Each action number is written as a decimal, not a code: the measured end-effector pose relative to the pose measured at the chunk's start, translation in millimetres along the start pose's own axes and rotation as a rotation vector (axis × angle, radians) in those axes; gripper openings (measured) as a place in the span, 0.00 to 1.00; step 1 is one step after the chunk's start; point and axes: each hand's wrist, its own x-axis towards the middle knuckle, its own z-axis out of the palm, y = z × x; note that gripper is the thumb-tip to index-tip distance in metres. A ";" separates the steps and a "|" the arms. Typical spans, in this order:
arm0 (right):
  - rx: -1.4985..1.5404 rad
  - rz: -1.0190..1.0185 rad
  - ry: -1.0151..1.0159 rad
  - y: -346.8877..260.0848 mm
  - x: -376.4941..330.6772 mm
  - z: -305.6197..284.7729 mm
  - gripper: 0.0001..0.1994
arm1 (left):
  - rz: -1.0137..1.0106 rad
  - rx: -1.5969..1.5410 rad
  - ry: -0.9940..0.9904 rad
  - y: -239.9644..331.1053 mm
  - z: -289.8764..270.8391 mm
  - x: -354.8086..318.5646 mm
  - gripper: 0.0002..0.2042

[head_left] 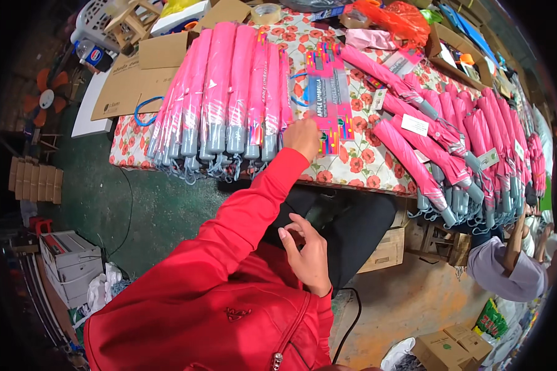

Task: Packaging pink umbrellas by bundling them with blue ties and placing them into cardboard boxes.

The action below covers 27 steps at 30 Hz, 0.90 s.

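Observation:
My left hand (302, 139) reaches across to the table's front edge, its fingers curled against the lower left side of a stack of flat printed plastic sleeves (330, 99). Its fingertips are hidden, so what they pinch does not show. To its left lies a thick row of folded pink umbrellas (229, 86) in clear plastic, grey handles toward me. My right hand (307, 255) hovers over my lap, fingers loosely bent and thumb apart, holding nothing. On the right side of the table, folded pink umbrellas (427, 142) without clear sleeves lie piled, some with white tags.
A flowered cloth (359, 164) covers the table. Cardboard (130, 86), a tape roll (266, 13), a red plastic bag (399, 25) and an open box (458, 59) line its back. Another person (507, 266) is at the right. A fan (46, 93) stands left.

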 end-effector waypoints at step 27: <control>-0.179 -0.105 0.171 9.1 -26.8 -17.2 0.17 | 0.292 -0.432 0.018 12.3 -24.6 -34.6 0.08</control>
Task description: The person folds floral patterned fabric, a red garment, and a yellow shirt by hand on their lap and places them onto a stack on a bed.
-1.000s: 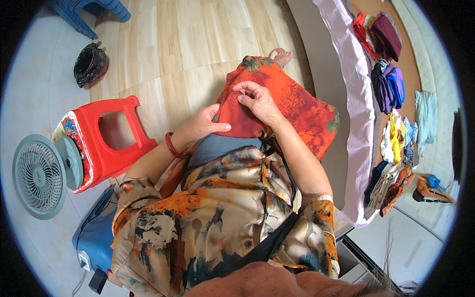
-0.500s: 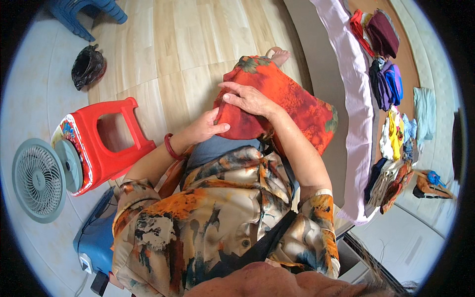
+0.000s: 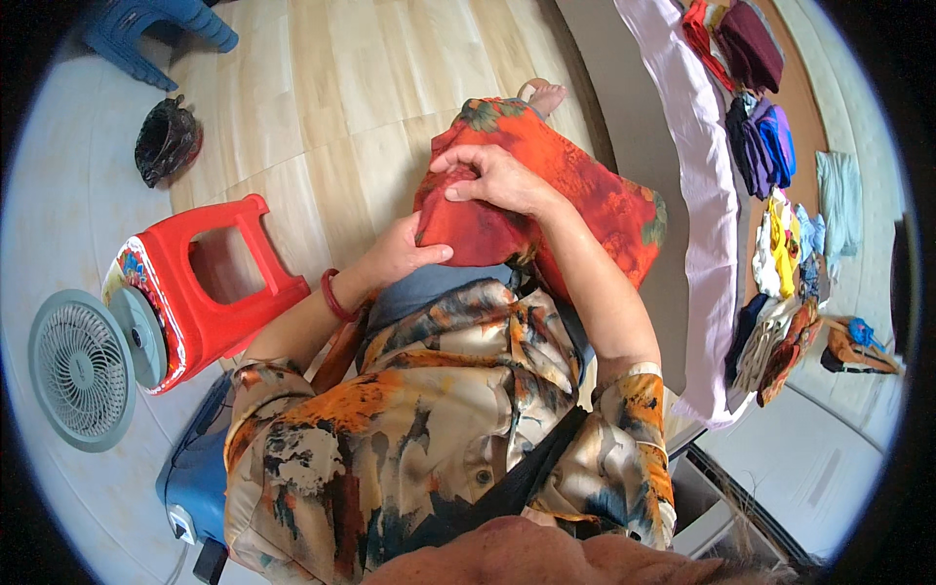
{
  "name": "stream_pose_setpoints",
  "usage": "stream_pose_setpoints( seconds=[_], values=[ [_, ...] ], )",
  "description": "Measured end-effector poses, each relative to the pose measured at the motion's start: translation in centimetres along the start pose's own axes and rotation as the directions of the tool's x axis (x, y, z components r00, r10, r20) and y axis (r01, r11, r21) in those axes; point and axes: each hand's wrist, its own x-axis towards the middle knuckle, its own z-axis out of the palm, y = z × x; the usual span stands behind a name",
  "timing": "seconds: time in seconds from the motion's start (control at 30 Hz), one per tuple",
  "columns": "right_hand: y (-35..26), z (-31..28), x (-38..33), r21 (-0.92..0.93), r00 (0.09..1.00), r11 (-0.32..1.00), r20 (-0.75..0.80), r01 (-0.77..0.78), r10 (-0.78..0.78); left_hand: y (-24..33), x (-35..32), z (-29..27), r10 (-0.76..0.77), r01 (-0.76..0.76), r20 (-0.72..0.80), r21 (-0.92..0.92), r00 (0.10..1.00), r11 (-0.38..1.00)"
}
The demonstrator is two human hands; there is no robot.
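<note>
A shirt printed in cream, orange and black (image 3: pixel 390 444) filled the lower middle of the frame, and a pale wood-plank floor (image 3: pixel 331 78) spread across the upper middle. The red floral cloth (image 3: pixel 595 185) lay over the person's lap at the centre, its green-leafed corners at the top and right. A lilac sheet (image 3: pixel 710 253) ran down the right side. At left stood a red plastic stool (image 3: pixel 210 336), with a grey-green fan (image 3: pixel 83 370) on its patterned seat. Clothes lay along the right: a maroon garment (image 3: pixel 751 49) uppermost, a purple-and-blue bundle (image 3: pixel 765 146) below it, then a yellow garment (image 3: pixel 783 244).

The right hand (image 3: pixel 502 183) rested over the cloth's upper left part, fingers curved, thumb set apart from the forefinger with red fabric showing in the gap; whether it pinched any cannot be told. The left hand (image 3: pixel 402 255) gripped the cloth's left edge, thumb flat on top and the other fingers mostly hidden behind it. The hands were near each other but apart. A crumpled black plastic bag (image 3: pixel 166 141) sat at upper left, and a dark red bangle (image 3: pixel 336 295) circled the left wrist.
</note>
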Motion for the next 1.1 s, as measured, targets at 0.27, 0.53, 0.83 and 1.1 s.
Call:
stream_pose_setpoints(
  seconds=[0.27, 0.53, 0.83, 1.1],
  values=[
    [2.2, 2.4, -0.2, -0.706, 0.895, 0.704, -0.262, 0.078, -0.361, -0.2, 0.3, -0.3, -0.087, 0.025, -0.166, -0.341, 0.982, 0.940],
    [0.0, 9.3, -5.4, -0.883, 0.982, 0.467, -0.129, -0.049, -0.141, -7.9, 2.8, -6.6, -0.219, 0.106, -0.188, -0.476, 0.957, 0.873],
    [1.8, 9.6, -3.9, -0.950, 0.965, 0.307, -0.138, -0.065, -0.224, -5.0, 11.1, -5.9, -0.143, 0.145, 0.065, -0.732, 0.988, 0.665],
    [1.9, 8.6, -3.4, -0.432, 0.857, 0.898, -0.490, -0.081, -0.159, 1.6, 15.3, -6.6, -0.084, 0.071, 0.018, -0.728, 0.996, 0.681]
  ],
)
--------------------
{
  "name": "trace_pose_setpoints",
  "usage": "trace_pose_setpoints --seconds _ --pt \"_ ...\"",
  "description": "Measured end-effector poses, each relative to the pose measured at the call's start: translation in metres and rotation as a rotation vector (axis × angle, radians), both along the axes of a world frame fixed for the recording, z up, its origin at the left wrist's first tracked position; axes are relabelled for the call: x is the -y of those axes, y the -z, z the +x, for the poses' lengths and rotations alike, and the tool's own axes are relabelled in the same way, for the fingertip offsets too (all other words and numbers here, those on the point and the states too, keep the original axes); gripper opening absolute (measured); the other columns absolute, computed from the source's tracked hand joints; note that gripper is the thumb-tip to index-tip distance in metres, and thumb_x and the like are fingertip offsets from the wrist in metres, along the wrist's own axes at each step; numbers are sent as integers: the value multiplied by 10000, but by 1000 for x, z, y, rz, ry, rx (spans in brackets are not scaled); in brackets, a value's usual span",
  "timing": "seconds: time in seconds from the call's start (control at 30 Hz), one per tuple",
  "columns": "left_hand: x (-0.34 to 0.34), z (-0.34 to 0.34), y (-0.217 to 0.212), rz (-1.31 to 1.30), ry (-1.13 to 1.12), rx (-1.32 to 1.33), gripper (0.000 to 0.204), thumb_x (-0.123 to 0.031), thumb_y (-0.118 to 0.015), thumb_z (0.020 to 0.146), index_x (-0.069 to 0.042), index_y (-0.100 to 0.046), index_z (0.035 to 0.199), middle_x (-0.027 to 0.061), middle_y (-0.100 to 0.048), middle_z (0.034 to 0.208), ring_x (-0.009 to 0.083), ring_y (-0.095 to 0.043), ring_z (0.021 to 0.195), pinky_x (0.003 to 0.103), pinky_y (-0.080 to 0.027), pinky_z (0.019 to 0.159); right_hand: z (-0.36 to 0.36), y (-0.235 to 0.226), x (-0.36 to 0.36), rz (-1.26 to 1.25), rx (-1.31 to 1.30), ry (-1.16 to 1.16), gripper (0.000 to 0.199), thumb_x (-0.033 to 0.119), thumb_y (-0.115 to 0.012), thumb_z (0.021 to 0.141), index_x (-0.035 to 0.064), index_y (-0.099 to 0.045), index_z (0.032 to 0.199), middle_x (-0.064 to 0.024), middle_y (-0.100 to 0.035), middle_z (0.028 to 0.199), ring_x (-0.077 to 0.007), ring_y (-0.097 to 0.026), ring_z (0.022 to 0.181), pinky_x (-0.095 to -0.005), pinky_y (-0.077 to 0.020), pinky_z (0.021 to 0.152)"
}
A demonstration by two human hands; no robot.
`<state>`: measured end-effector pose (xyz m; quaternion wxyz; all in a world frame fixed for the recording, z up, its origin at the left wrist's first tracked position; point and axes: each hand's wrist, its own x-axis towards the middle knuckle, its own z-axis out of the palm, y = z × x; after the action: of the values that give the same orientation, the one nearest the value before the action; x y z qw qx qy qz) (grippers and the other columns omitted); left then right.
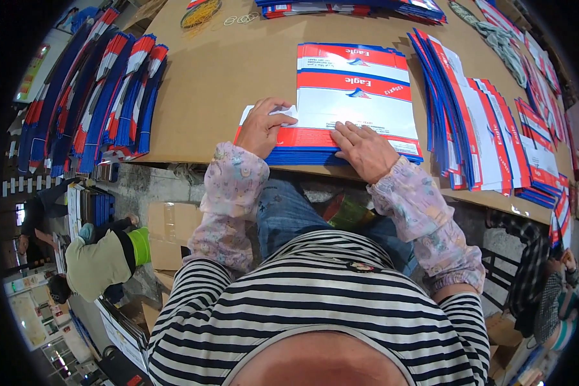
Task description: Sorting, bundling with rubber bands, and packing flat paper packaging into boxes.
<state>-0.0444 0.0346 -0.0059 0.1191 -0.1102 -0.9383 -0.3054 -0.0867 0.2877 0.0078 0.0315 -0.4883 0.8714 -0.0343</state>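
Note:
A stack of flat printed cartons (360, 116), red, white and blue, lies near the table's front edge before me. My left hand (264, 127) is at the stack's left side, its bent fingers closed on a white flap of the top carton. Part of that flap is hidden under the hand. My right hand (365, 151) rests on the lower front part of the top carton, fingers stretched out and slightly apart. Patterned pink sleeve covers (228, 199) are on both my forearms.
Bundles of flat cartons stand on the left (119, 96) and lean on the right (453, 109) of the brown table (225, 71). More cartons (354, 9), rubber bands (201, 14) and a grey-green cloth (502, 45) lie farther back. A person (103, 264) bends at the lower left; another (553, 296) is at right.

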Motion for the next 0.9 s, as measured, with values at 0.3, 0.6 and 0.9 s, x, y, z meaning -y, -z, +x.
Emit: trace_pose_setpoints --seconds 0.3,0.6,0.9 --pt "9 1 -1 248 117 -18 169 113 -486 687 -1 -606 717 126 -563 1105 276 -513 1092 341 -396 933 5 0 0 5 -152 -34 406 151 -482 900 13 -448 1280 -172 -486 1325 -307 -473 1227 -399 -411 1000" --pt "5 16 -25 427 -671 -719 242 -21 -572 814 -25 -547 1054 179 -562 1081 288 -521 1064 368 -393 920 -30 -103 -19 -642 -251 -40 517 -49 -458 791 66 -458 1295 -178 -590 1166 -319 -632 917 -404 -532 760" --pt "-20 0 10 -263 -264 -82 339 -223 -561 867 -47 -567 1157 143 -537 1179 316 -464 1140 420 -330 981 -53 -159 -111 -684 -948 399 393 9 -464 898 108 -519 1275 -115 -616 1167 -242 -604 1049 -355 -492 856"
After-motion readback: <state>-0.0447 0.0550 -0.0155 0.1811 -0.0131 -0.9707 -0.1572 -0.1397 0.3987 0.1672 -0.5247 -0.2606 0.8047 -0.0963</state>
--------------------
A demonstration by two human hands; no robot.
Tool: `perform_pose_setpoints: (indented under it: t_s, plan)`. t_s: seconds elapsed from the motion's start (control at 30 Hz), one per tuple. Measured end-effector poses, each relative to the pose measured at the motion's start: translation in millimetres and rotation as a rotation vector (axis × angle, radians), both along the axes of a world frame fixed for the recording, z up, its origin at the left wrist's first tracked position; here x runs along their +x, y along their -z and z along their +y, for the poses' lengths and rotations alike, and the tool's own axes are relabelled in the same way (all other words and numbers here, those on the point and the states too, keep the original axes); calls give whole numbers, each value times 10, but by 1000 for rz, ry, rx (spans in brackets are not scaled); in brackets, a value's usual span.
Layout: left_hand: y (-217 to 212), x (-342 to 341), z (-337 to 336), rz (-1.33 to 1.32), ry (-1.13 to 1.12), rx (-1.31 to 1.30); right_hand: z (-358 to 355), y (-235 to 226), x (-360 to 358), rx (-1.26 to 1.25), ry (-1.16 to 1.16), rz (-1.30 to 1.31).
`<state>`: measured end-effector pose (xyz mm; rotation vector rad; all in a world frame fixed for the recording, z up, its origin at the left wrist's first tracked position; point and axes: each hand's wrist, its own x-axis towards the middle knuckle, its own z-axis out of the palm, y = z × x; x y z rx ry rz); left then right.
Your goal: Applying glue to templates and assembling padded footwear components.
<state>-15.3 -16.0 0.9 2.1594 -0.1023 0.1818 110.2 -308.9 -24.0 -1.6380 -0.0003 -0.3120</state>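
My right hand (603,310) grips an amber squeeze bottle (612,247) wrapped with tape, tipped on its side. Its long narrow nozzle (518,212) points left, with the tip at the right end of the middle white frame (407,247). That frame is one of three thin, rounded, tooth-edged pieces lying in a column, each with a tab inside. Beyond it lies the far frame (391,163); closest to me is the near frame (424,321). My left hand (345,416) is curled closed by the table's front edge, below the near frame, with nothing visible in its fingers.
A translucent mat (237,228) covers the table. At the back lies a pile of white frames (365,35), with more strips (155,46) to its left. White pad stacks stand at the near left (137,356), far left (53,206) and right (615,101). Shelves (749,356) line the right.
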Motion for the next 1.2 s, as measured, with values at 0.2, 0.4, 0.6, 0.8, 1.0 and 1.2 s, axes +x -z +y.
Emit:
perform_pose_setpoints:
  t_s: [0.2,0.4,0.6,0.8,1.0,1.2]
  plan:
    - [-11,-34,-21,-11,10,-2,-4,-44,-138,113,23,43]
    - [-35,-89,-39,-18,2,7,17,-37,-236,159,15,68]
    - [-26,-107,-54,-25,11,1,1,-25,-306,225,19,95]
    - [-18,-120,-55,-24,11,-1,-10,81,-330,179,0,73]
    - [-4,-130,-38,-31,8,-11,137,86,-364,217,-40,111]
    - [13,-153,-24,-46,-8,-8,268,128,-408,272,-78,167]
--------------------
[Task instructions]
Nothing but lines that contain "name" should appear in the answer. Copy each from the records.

[Response to the task]
  "name": "stream_pose_setpoints",
  "description": "Measured end-effector poses, each relative to the pose measured at the motion's start: translation in centimetres along the start pose's own axes and rotation as the directions of the tool's x axis (x, y, z components r00, r10, r20) and y axis (r01, r11, r21) in those axes; point and axes: each hand's wrist, its own x-axis towards the middle knuckle, its own z-axis out of the palm, y = z × x; the usual span stands behind a name",
  "name": "trace_pose_setpoints",

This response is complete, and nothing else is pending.